# PROBLEM TO SOLVE:
Images are not wanted; transcribe the rest of the listing exactly.

# EXERCISE DATA:
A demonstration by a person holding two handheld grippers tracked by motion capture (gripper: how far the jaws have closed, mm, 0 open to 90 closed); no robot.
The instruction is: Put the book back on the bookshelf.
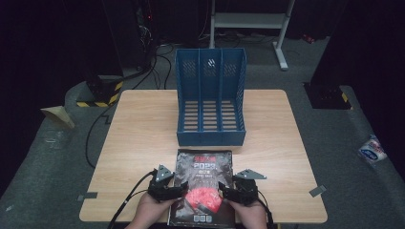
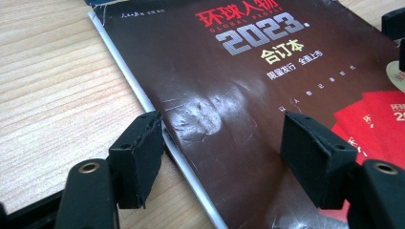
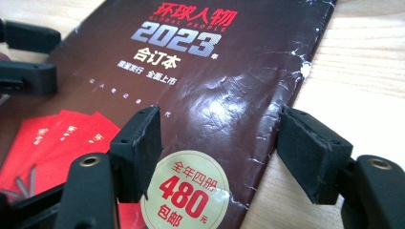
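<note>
your left gripper (image 1: 179, 190) and right gripper (image 1: 223, 189) straddle the magazine (image 1: 204, 186) edges, jaws apart, nothing gripped; the far file rack (image 1: 210, 100) awaits

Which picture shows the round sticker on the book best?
The right gripper view: the round sticker sits close up between that gripper's jaws, and its red 480 is easy to read. The left gripper view catches just a pale sliver of it at the right edge. In the high view the book is too small to make it out.
</note>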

# RESPONSE:
A demonstration by a person holding two handheld grippers tracked by motion capture (gripper: how far the jaws have closed, mm, 0 open to 90 closed); no robot.
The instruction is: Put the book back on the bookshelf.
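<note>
your left gripper (image 1: 179, 190) and right gripper (image 1: 223, 189) straddle the magazine (image 1: 204, 186) edges, jaws apart, nothing gripped; the far file rack (image 1: 210, 100) awaits

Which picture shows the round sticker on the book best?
The right gripper view: the round sticker sits close up between that gripper's jaws, and its red 480 is easy to read. The left gripper view catches just a pale sliver of it at the right edge. In the high view the book is too small to make it out.
</note>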

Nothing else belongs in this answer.